→ **WORK REQUIRED**
Reproduce the records below exactly, but only between the lines holding "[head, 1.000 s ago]" and "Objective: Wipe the", inclusive.

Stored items
-- -- --

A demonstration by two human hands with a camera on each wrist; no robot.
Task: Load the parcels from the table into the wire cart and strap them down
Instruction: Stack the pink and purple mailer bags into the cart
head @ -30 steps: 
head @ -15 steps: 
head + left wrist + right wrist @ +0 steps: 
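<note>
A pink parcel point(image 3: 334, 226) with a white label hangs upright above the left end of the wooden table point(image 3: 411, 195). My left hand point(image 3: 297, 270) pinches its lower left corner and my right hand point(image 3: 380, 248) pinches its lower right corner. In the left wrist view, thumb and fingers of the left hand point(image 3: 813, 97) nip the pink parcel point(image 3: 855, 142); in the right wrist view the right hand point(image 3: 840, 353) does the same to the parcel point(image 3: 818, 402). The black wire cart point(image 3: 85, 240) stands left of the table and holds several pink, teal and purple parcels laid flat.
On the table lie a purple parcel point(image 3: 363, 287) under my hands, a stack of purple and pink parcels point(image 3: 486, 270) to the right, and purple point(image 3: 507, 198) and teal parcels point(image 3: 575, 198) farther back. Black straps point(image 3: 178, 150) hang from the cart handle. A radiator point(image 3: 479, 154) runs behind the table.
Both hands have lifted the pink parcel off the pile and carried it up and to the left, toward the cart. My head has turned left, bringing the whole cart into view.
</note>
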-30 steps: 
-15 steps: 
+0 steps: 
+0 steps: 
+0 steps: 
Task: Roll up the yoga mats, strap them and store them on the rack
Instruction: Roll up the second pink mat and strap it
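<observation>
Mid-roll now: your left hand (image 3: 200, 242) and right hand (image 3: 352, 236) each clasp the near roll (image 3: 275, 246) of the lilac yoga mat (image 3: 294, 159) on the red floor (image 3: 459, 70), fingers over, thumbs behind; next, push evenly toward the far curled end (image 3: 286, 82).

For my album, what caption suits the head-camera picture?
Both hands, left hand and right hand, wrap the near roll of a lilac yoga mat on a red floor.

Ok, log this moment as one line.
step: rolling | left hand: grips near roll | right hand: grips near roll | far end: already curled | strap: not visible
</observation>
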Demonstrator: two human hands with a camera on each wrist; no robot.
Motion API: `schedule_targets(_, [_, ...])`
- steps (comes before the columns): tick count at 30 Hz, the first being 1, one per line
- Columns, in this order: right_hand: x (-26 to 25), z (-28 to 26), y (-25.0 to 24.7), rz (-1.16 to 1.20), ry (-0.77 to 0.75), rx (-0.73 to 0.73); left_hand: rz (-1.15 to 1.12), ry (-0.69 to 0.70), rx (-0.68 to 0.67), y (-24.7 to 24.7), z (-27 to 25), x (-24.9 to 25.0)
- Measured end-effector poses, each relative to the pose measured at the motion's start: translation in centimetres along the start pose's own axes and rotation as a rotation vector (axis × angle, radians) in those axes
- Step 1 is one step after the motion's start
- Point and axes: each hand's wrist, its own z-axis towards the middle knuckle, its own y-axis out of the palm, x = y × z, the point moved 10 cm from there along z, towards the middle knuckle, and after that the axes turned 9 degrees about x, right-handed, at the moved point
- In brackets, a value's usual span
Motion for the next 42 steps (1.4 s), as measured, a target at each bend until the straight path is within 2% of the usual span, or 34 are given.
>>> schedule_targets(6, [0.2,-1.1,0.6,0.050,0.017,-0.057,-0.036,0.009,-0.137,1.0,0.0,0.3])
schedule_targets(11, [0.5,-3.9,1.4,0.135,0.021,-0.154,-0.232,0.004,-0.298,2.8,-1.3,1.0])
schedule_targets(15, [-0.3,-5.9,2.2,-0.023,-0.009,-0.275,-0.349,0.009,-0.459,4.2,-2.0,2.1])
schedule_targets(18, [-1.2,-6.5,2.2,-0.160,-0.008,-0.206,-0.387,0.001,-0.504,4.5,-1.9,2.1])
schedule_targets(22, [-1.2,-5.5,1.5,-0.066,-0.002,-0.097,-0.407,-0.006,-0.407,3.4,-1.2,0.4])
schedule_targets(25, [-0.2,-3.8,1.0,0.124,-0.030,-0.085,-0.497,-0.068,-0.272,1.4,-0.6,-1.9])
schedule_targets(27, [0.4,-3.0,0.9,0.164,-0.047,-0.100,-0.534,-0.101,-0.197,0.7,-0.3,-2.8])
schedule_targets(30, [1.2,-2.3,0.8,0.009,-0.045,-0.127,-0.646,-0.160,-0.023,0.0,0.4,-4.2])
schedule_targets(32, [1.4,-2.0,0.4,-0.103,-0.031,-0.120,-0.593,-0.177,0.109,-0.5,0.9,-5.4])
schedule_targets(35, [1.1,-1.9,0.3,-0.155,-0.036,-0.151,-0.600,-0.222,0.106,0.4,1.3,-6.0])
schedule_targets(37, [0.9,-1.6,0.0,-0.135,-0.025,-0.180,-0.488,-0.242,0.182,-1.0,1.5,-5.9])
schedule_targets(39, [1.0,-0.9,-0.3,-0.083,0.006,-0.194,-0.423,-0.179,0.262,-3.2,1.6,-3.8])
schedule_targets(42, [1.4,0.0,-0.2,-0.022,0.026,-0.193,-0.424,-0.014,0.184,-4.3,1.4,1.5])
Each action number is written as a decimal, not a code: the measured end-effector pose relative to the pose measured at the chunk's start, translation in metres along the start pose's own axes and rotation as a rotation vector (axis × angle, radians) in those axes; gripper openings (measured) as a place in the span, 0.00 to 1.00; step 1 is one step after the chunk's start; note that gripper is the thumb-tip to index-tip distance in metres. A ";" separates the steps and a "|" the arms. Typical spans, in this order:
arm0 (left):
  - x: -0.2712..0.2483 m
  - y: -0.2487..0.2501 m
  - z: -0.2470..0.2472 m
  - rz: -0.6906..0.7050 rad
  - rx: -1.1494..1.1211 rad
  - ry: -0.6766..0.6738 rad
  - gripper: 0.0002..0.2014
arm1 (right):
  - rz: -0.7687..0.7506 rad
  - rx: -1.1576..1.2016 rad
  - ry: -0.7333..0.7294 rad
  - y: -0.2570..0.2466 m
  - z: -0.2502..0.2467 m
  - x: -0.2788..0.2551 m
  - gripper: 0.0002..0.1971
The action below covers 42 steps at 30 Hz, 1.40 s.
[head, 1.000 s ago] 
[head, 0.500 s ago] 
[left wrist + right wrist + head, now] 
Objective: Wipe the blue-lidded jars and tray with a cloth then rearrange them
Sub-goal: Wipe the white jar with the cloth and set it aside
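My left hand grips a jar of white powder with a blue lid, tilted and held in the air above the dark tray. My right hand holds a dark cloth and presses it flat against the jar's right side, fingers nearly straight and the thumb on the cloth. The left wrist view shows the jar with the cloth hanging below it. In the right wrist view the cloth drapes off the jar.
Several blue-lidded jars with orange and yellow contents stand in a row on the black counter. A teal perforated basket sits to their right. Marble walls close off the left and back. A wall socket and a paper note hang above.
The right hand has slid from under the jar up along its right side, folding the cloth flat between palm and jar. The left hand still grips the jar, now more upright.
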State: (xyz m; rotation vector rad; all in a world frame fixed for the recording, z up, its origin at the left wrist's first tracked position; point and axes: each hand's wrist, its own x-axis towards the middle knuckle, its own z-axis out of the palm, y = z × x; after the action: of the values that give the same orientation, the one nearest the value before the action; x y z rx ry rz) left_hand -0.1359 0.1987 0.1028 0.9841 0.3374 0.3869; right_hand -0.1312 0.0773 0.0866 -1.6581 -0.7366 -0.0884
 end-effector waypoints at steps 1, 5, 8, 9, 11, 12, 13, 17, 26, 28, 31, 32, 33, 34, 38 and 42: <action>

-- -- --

→ **RESULT BELOW**
[head, 1.000 s ago] 
[head, 0.500 s ago] 
[left wrist + right wrist + head, now] 
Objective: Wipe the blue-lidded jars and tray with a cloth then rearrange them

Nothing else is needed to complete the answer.